━━ LISTED RECORDS

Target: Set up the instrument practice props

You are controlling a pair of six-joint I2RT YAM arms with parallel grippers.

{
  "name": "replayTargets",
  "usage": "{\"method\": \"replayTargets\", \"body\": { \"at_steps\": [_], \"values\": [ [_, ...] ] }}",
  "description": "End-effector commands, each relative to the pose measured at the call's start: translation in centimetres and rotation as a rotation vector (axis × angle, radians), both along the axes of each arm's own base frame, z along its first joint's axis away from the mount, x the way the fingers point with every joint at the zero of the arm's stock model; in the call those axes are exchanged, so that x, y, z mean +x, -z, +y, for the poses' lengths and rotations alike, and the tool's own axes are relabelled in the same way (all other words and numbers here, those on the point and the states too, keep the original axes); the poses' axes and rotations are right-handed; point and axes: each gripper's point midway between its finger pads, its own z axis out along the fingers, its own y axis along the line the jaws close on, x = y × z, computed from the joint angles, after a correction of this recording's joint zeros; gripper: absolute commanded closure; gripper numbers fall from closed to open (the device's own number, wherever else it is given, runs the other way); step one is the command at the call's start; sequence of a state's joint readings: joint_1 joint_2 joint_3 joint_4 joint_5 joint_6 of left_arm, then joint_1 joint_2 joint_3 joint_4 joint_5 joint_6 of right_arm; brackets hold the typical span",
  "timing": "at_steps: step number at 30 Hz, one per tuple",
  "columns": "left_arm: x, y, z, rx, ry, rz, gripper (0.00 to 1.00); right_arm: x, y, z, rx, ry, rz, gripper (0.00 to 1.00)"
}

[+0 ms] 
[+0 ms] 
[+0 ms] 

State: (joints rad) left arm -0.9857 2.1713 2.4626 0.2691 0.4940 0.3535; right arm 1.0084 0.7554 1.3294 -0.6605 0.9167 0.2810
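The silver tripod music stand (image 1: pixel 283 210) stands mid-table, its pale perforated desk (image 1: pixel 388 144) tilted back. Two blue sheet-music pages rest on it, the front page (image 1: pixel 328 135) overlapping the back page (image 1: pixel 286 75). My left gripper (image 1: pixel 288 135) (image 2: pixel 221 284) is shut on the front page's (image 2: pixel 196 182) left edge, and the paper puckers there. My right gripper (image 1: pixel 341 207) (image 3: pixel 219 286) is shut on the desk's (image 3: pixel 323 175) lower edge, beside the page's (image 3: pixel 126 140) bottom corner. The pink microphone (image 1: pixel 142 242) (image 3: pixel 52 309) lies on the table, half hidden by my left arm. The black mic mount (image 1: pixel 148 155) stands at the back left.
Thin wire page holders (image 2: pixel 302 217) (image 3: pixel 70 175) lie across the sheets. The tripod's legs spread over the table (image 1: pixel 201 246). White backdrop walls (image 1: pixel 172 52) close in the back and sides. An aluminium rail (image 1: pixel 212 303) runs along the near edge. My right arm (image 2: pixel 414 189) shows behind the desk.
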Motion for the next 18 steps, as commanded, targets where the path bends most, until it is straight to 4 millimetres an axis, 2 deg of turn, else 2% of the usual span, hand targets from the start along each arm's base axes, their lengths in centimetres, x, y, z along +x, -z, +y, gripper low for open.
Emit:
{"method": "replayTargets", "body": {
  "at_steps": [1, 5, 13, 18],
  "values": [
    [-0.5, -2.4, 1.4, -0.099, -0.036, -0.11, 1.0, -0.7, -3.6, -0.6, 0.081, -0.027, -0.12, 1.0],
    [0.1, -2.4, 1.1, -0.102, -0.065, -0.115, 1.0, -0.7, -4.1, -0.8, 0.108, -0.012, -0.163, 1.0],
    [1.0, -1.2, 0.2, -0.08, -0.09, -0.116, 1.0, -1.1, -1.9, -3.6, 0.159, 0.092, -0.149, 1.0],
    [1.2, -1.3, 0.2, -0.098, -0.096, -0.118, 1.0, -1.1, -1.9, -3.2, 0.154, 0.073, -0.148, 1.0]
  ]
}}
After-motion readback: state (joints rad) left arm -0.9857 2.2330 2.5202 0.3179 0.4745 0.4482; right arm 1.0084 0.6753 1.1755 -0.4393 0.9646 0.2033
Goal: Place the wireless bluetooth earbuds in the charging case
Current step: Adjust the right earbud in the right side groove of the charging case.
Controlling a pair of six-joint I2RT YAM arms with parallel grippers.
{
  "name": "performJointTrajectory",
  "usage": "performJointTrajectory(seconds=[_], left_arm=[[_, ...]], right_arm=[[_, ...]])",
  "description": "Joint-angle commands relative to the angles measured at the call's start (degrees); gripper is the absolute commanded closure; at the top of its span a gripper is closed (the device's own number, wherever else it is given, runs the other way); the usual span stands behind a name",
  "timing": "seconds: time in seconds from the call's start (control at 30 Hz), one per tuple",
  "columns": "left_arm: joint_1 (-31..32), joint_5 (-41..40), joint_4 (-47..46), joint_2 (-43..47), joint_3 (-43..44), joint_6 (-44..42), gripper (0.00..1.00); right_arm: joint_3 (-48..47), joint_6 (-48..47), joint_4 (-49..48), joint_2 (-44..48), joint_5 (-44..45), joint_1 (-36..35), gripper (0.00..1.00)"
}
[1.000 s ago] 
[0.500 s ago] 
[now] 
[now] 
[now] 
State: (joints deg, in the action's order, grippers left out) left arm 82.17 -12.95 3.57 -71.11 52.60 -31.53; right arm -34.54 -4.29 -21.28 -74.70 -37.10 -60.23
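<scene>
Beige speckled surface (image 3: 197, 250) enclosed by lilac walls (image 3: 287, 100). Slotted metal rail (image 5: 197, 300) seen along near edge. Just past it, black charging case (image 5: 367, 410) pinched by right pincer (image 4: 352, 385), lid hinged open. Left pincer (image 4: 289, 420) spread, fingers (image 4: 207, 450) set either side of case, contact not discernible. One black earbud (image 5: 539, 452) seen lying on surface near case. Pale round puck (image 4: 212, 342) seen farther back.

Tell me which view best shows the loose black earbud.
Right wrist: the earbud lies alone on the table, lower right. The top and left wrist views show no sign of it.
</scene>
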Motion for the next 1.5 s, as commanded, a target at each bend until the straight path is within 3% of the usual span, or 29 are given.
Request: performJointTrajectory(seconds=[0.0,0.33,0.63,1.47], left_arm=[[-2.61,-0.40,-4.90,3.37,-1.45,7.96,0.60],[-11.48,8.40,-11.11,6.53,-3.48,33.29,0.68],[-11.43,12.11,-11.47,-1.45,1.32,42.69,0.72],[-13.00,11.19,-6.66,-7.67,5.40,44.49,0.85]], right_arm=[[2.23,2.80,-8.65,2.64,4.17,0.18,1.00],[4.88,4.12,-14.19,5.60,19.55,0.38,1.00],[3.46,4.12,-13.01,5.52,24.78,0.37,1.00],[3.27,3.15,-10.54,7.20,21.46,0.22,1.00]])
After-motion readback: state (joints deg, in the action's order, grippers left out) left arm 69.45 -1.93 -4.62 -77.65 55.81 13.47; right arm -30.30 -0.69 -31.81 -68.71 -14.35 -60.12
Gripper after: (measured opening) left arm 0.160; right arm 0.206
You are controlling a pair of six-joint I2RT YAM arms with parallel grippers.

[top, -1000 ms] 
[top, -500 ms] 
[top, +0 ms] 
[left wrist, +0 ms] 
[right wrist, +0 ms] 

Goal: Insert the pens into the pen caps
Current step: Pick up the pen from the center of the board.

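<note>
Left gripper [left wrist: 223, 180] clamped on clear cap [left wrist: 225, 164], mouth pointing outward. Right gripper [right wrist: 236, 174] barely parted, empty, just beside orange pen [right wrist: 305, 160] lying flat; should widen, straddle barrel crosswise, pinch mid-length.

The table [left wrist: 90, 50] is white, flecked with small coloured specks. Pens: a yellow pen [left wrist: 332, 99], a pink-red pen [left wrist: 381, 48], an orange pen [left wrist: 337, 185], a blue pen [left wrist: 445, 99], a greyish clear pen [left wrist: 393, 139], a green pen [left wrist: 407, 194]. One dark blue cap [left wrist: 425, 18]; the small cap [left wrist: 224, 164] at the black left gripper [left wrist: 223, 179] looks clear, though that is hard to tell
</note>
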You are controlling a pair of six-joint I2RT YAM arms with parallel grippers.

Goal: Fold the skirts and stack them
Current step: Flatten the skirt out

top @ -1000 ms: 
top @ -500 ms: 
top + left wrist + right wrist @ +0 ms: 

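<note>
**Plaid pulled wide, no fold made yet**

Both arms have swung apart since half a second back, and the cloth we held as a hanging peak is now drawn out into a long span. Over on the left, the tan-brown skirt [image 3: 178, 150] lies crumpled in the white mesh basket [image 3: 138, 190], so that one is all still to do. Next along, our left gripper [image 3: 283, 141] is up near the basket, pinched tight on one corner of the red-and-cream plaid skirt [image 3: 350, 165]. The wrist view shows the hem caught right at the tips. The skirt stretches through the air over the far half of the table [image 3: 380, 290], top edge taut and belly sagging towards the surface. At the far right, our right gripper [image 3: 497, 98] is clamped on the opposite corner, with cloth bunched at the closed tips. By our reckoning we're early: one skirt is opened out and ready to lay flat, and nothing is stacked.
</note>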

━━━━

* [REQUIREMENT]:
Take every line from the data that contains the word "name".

* [ANSWER TO THE PROBLEM]:
  "name": "replayTargets",
  "name": "performJointTrajectory",
  "description": "Joint-angle commands relative to the angles measured at the call's start (degrees); gripper is the absolute commanded closure; at the top of its span a gripper is closed (the device's own number, wherever else it is given, runs the other way); the usual span stands behind a name",

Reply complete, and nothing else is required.